08-20-2008 03:54 AM
Simple, stupid question just to keep you on your toes:
Any reason why a job suspended thru' the Activity Monitor should then literally fail after an undetermined period of time (with Status 157) & restart?
Job initially just sits there as expected in a suspended state. It then fails (big red x) & restarts as a different job id & commences backing up!!!!
Obviously, if I suspend a job I've done it for a reason & therefore would not expect, nor want, NB to suddenly think "OOhh, I know, why don't I start this job again, he must've forgotten all about it "
Can't find any timeouts anywhere for length of time job is suspended - maybe it's under the 'lets annoy the operator tab'
NB 6.5.1
Solaris 9 Master/Media
Solved! Go to Solution.
09-26-2008 05:48 AM
Well that's confirmed it! (But not sure if it's a FEATURE or a BUG)
@Andy Welburn wrote:All I can put it down to is the "Clean Up" option "Move backup job from incomplete state to done state". This was set to the default 3 hours and the suspended job 'failed' after 3hours 1minute & 0seconds.
Anyway, have changed this setting to 6 hours so we'll see next time (or sooner if that setting causes me more problems in the meantime).
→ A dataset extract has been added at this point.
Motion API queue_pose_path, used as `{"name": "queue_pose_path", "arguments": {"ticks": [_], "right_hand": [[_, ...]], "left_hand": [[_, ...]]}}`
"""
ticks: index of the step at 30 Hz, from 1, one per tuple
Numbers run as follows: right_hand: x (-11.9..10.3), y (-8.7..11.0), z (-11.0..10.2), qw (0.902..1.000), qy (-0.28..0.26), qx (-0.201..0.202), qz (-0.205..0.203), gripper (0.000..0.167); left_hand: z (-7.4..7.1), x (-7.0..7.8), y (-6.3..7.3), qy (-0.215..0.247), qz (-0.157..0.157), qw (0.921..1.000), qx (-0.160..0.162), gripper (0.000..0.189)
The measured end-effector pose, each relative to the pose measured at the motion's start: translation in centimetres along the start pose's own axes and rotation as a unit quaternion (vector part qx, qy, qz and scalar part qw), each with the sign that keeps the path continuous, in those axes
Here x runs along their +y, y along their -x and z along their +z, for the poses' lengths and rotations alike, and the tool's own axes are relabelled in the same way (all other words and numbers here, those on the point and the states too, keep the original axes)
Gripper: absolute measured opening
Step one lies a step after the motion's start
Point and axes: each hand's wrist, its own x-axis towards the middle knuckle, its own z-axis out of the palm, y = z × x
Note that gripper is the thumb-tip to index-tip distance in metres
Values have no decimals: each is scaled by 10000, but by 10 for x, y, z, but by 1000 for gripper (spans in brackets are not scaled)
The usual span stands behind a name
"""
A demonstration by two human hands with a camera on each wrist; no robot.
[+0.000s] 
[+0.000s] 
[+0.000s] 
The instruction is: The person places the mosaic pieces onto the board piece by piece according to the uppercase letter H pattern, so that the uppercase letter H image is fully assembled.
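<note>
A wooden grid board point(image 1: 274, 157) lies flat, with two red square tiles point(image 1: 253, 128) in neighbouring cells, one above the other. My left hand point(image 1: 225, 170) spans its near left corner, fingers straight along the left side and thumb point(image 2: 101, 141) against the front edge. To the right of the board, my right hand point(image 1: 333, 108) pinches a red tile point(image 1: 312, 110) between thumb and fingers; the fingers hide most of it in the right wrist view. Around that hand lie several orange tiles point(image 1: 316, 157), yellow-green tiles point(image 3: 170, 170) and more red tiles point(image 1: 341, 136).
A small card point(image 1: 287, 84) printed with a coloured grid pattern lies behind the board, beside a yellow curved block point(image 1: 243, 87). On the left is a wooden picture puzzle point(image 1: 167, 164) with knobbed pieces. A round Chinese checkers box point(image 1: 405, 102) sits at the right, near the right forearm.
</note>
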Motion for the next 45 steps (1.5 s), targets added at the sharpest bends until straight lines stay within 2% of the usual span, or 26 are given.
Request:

A job was suspended this morning & 6 hours later it 'failed' & restarted automatically !!!!
(Actually I suspended a child process in a multi-streamed job - for info yesterday it wasn't a multi-streamed job. The other children & parent processes continued running. When all the other child processes finished the parent process then went into a suspended state & then nothing. I presume at this stage I would've had to have waited a further 6 hours to elapse before anything happened. Being impatient, I cancelled the suspended parent process at which point new parent & child processes started.)
So BEWARE - if you suspend a job, check the time in the Master servers "Clean Up" option "Move backup job from incomplete state to done state" as your job will restart after this period has elapsed.
08-20-2008 11:43 AM
08-21-2008 12:02 AM
Thanks for the response Omar.
It was more a case of why a suspended job should suddenly 'decide' that it didn't want to be suspended anymore. Resources were available I just didn't want it to use them at that time!
As far as 6.5.2a is concerned - I think I might wait for 6.5.3 or 6.5.4 (I may have lost the responsibility for NB by then )
09-25-2008 06:51 AM
Just as an update - we had this happen again where I had to suspend a backup (a colleague wanted to copy the contents of the directory that was being backed up & to prevent disk I/O contention I suspended the backup) & several hours later the job went from 'Suspended' to 'Failed' (157) & then restarted as a different job id.
I had to suspend this new job for a few more hours before it could be resumed & also investigated what setting could be determining this action.
All I can put it down to is the "Clean Up" option "Move backup job from incomplete state to done state". This was set to the default 3 hours and the suspended job 'failed' after 3hours 1minute & 0seconds. Why a suspended job should be deemed to be incomplete is beyond me (I know it IS literally, but you know what I mean ...) it should be a separate entity. It's like cancelleing a job & then NetBackup thinking - "Hang on, I haven't done that yet, let's kick it off again" (oh yeah, it does that as well!!)
Anyway, have changed this setting to 6 hours so we'll see next time (or sooner if that setting causes me more problems in the meantime).
09-25-2008 09:11 AM
09-26-2008 05:48 AM
Well that's confirmed it! (But not sure if it's a FEATURE or a BUG)
@Andy Welburn wrote:All I can put it down to is the "Clean Up" option "Move backup job from incomplete state to done state". This was set to the default 3 hours and the suspended job 'failed' after 3hours 1minute & 0seconds.
Anyway, have changed this setting to 6 hours so we'll see next time (or sooner if that setting causes me more problems in the meantime).
A job was suspended this morning & 6 hours later it 'failed' & restarted automatically !!!!
(Actually I suspended a child process in a multi-streamed job - for info yesterday it wasn't a multi-streamed job. The other children & parent processes continued running. When all the other child processes finished the parent process then went into a suspended state & then nothing. I presume at this stage I would've had to have waited a further 6 hours to elapse before anything happened. Being impatient, I cancelled the suspended parent process at which point new parent & child processes started.)
So BEWARE - if you suspend a job, check the time in the Master servers "Clean Up" option "Move backup job from incomplete state to done state" as your job will restart after this period has elapsed.